With ARM vs ARM most of the differences are not the core but the vendor specific logic that surrounds the core. so it is a loaded question, if your C code is some application calling standard api calls then it should compile on arm or intel or powerpc or whatever. If your application gets into talking to on chip or on board peripherals then no matter what the processor type is, one board, one chip will vary and as a result your C code has to be written for that chip or motherboard. If you compile a binary for ARMv6 it can and will have instructions deemed undefined on an ARMv4 and will cause an exeception. If you compile for ARMv4 the ARMv6 should run it just fine.
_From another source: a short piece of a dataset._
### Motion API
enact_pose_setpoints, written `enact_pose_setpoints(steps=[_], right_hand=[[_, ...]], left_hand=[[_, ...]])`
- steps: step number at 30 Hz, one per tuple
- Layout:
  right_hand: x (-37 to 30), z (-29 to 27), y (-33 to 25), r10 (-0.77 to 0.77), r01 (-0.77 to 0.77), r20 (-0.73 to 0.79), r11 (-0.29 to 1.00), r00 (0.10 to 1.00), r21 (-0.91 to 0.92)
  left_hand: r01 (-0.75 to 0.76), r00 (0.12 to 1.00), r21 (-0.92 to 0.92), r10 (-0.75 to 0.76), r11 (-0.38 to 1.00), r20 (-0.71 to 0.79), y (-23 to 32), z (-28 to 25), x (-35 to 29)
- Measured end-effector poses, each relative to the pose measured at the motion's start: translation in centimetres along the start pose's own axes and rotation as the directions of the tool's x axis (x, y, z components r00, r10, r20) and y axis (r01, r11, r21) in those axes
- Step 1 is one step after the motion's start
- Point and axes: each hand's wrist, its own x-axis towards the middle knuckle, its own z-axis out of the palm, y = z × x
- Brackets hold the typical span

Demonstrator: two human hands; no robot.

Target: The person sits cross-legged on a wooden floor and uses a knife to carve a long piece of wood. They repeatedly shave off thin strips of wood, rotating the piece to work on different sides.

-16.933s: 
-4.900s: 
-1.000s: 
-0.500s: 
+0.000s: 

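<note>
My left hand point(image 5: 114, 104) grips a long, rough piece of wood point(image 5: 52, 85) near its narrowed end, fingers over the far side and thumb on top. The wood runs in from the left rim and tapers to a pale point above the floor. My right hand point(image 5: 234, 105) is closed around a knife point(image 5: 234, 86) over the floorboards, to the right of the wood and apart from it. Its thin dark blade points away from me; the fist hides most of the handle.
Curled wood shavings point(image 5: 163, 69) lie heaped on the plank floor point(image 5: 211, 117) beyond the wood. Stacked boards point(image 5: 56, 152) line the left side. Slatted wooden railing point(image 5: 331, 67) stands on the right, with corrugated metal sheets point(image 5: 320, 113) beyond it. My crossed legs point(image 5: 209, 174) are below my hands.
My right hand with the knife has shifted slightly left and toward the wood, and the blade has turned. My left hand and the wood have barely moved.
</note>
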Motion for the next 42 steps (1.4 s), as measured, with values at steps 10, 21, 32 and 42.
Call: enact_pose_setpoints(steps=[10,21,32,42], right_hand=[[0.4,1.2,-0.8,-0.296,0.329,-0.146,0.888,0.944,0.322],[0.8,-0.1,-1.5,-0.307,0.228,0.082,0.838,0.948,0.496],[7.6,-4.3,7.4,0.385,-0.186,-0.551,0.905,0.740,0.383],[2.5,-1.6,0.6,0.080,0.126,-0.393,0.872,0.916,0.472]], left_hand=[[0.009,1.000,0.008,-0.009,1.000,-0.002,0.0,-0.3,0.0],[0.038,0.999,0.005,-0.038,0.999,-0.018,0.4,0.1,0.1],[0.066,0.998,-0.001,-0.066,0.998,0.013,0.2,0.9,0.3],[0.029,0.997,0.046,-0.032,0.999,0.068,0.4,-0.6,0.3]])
At best, if you are in this application space, then what you will likely see is just performance differences. Some of which have to do with your choice in compiler options. And sometimes you can help with your code. I recommend avoiding divides and floating point wherever possible. I dont like multiplies but will take a multiply instead of a divide if pushed. x86 has gotten us spoiled with unaligned accesses, if you start now with aligned I/O, it will save you down the road as you get into other chips that also prefer aligned accesses, and or you get bit by the various was operating systems and bootloaders configure the ARM to react, none of which is what you were used to on an x86. Likewise keep this habit and your x86 code will run much faster.
Get a copy of the ARM ARM (google: ARM Architectural Reference Manual, you can download it for free many places, I dont know what the current rev is, rev I or something maybe). Browse through the ARM instruction set and see that most instructions are supported on all cores, and some were added over time like divide and byteswap and such. You will see there is nothing to fear between the cores.
Think from a systems perspective, the wintel vs the intel mac. ARM does not make chips, they make and license cores. Most vendors that use an ARM in their chip have their own special sauce around it. So it is like the wintel vs the mac with the same processor in the middle, but completely different when it comes to all the stuff the processor touches and has to use. It doesnt stop with the ARM core, ARM sells peripherals, floating point units, caches, etc. So few if any ARMv4s are the same for example. If your code touches the differences you will have problems if it doesnt you wont.
For the arm portions of the chip in addition to the ARM ARM there are TRMs (Technical Reference Manuals). but if you get the wrong trm for the component you are using it may give you headaches. The TRM may have register descriptions and other such things that the ARM ARM doesnt, but if you are living in application space you likely wont need any of them, nor the ARM ARM. The ARM ARM is good for educational purposes if nothing else. Understanding why you might not want to divide or use unaligned accesses.